Дорога домой
В автомобиле в тот вечер Крис бешено восторгался вечеринкой и Германией. Элиз, уже поглощенная чувством вины из-за выпитого вина, не разделяла его убежденности. На следующий день, когда с корзинкой для пикника, в которой лежали сыр, хлеб и бутылка просекко, они сидели на берегу того же самого озера, Крис сделал Элиз предложение. И она, мысленно представив вчерашнюю вечеринку, ужаснулась, что ее согласие будет означать жизнь, полную чревоугодия, пьянства и нудизма. Айви бы сюда. Затем она посмотрела на Криса в застегнутой до ворота сорочке, на мягко плескавшееся озеро, такое невинное в свете дня, и чудесный бриллиант, покоившийся на красном бархате, и согласилась.

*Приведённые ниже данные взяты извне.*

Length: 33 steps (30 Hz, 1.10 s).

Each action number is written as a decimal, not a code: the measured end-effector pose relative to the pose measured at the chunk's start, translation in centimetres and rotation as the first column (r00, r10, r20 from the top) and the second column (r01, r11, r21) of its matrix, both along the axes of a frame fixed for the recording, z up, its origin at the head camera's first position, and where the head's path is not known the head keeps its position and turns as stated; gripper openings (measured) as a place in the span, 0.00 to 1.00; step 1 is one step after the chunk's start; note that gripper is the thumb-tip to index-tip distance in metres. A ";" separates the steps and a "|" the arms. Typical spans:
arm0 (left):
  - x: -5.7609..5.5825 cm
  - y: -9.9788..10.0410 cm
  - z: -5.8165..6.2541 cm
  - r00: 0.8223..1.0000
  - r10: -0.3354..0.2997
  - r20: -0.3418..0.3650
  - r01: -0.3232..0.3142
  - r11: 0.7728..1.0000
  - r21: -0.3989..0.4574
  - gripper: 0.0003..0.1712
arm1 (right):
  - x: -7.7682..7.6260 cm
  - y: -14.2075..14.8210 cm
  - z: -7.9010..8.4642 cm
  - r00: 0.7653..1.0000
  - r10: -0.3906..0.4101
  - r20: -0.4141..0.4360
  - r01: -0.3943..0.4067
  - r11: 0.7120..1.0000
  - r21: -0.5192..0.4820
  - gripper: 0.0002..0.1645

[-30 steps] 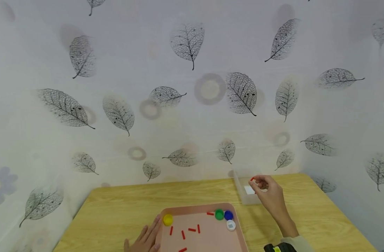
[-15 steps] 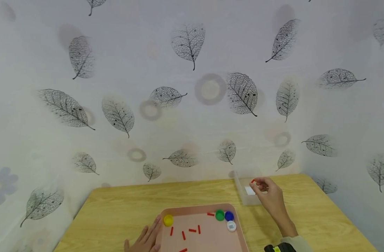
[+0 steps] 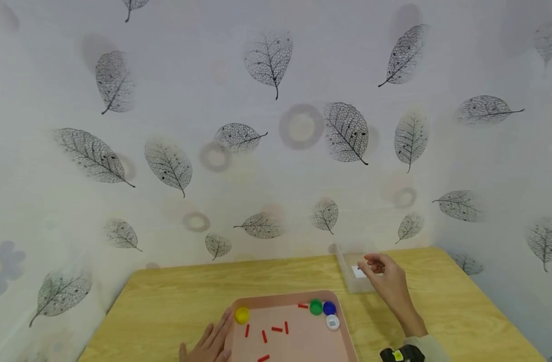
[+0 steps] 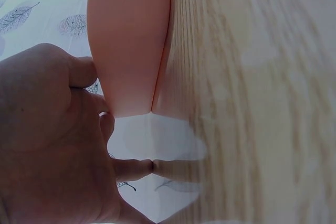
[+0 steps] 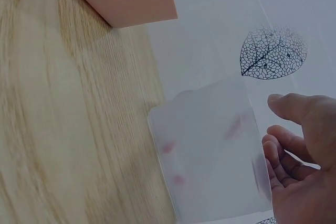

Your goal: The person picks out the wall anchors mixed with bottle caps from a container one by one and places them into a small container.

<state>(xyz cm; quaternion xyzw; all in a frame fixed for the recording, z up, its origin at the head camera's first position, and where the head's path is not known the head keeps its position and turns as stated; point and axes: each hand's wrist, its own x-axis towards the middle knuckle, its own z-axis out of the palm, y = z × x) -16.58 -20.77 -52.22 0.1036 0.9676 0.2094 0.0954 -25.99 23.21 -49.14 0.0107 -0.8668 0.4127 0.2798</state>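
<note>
A person's right hand point(image 3: 386, 279) hangs over a clear plastic box point(image 3: 359, 286) at the far right of a wooden table point(image 3: 176, 289), its grip released: thumb and index finger stand apart in the right wrist view, the other fingers loosely bent, with nothing seen between them. Blurred red shapes point(image 5: 168, 147) show through the box's wall, and a white patch point(image 3: 358, 272) shows within it. The left hand point(image 3: 208, 343), fingers extended and grasping nothing, rests against the left side of a pink tray point(image 3: 305, 344) at the near middle of the table.

Six red sticks point(image 3: 277, 329) lie scattered in the visible part of the tray: one at the far right, just beside a green cap point(image 3: 315, 307); two close together near the middle; two toward the left; and one at the near edge of view. A blue cap point(image 3: 329, 307) sits right of the green one, a white cap point(image 3: 332, 322) just nearer, and a yellow cap point(image 3: 242, 315) fills the far left corner. Behind the table, black leaf prints mark a pale wall point(image 3: 212, 75).
</note>
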 end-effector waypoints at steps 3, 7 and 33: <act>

Ребенок Элиз родится через три месяца, по словам ее гинеколога фрау Либманн. Drei Monate. Элиз понимает, что это последние три месяца, которые она может прожить для себя, и нужно как-то ими насладиться, если следовать советам журналов для женщин, но вместо этого жаждет появления ребенка, словно обещанного визита лучшей подруги. В Гамбурге она знает совсем немногих людей, не то что в Лондоне, где они с Крисом жили до переезда сюда. А слушатели на курсах немецкого языка не считаются.
Ну вот, вода уже остыла. Большим пальцем ноги Элиз поворачивает горячий кран, затем опускается глубже и еще глубже, по мере того как с поверхности поднимается пар, будто туман, стелившийся над Волчьим озером рядом с Видалией. Она закрывает глаза. Ради того, чтобы расслабляюще благодатная вода покрыла торс и живот, приходится пожертвовать торчащими над ее поверхностью коленями.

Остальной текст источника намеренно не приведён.